= DONA International =

International doula training and certification organization

DONA International (formerly Doulas of North America) was founded in 1992 and is the first and largest doula training and certification organization. The current president of the non-profit is Erica Lane (2026), Angela Daniel is the president elect (2027), and Telia Anderson (2025) is the immediate past president.

== History ==
In the 1980s, Marshall H. Klaus, John H. Kennell, Phyllis Klaus, Penny Simkin (1938–2024), and Annie Kennedy first formed a partnership of doulas and medical professionals. Klaus (1927–2017), a neonatologist, and Kennell (1922–2013), a pediatrician, gave credibility to doulas Phyllis Klaus, Simkin, and Kennedy by supporting their work through the research of parent-child bonding in the 1960s at Case Western Reserve University.

Doulas Of North America (DONA) was formally founded in 1992 and the organization was the first of its kind to both train and certify the non-medical birth support of doulas and marked the start of professional doulas on a nationwide basis. Kennedy (who had originally founded the Pacific Association of Labor Support in 1989 in Seattle, WA with Simkin alongside the doula training at Seattle Midwifery School) become the first president of the organization.

In 2004, the organization re-branded as DONA International.

By 2026, there were over 14,000 doulas certified through the organization.

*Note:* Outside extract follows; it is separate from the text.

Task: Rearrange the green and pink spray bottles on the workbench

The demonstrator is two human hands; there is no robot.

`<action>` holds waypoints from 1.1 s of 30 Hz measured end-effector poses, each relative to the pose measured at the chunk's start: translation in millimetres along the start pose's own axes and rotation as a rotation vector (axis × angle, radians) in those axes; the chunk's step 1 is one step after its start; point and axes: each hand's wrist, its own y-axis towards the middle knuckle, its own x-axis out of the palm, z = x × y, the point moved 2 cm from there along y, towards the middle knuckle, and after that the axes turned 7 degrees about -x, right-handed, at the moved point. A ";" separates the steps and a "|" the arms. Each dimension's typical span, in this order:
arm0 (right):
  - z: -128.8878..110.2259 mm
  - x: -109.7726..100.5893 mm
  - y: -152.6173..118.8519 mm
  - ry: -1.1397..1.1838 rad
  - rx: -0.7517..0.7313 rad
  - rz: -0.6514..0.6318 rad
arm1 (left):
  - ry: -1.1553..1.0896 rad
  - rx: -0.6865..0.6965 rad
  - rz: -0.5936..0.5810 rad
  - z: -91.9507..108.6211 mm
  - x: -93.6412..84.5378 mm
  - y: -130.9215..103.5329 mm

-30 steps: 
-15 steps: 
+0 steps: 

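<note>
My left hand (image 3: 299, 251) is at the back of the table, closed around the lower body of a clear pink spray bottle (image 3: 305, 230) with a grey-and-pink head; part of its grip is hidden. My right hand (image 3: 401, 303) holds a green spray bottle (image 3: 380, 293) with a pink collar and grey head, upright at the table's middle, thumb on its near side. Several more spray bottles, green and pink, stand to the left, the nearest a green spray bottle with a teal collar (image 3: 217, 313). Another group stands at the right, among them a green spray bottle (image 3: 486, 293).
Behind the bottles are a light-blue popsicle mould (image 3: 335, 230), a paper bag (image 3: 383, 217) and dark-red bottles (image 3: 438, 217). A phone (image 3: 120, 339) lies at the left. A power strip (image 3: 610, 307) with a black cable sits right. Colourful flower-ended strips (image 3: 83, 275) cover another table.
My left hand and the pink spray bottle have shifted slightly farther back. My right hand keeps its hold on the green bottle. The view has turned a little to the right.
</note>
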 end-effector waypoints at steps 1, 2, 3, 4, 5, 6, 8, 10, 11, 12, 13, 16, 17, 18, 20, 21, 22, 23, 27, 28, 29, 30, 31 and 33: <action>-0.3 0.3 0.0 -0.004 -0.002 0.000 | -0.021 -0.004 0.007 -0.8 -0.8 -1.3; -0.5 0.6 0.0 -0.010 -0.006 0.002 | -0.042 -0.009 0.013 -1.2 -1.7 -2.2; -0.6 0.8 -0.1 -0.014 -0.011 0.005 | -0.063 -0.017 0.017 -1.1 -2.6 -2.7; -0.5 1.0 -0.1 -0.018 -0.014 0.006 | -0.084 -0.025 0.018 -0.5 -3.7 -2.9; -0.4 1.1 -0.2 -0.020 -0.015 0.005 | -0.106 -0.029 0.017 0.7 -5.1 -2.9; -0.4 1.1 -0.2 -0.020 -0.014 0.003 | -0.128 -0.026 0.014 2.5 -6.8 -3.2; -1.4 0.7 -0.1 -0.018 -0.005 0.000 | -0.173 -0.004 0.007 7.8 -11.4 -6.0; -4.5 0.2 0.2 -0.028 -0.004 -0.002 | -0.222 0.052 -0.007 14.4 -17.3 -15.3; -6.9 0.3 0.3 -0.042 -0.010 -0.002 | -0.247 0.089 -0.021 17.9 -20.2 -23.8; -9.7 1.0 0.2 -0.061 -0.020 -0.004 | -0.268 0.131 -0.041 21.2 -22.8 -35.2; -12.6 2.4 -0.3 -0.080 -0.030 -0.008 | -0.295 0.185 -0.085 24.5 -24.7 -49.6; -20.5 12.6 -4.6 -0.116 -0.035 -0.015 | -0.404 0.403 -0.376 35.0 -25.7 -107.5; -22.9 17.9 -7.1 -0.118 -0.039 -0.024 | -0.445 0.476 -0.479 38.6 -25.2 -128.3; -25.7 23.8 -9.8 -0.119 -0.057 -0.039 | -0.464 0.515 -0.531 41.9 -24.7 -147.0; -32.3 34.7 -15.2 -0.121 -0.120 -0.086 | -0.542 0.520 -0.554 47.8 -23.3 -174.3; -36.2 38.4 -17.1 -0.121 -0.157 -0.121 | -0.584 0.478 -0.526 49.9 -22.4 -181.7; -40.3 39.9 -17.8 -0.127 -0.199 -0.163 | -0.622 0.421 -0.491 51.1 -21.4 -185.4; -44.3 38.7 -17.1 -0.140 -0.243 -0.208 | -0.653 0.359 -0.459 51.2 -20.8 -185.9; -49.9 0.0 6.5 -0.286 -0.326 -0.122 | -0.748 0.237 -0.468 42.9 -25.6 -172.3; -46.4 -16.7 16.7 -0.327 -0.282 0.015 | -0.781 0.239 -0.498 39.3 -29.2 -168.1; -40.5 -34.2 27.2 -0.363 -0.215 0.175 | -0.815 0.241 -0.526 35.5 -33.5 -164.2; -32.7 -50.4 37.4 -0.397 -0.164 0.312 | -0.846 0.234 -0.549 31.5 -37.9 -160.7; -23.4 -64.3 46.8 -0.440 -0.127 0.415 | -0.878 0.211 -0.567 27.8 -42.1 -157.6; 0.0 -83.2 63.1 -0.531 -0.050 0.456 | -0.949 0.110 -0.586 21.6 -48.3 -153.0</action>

== Training and certification ==
DONA International offers birth and postpartum doula training and certification. To certify as a doula, an in-person, virtual, or hybrid workshop is mandatory, along with supplementary text reading, lactation training and childbirth education, and clients experience. The workshop is taught by approved trainers who are able to the required coursework which includes emotional support, physical support or comfort measures, communication, interventions, ethics and professional behavior.